From wood to bone: multi-step process to convert wood hierarchical structures into biomimetic hydroxyapatite scaffolds for bone tissue engineering
J. Mater. Chem., 2009, 19, 4973–4980
Hydroxyapatite (HA) bone scaffolds characterized by highly organized hierarchical structures have been obtained by chemically transforming native woods through a sequence of thermal and hydrothermal processes. The whole chemical conversion has been carried out through five steps from native wood to porous hydroxyapatite: 1) pyrolysis of ligneous raw materials to produce carbon templates characterized by the natural complex anisotropic pore structure; 2) carburization process by vapour or liquid calcium permeation to yield calcium carbide; 3) oxidation process to transform calcium carbide into calcium oxide; 4) carbonation by hydrothermal process under CO2 pressure for the further conversion into calcium carbonate; 5) phosphatization process through hydrothermal treatment to achieve the final hydroxyapatite phase.

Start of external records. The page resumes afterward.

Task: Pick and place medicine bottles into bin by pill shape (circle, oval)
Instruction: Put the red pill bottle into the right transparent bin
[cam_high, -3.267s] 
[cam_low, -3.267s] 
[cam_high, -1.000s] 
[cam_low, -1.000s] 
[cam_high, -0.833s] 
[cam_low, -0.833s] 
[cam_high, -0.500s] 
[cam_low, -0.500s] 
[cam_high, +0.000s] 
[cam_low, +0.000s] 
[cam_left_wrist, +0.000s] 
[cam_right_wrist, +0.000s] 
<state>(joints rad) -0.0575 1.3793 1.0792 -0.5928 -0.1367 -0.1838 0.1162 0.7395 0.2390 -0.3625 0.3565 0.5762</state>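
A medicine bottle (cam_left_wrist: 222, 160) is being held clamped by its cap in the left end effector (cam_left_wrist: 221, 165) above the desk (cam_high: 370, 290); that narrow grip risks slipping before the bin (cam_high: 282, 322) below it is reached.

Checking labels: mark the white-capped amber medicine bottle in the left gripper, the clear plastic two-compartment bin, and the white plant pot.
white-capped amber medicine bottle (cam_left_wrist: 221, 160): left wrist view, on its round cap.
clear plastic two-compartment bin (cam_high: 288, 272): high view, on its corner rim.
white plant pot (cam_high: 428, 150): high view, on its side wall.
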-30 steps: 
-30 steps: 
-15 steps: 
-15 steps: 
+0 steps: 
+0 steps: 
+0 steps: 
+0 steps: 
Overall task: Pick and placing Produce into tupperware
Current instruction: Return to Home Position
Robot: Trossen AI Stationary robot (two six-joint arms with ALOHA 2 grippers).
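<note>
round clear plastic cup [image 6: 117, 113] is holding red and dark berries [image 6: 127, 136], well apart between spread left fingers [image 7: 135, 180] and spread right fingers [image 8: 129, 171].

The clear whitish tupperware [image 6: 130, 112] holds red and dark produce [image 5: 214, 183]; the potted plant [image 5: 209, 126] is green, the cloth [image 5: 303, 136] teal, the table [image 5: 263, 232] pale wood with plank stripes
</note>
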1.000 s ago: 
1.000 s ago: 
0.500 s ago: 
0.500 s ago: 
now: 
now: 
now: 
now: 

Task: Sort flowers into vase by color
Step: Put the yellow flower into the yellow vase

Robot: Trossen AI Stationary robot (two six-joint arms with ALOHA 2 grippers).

The five steps of the phase transformation process have been set up in order to achieve total phase conversion and purity maintaining the original native microstructure. An innovative biomimetic apatite hierarchically structured in parallel fastened hollow microtubules has been synthesized, structurally characterized and proposed as a new inorganic biomorphic scaffold providing a biomimetic nanostructure surface for fascinating bone engineering applications.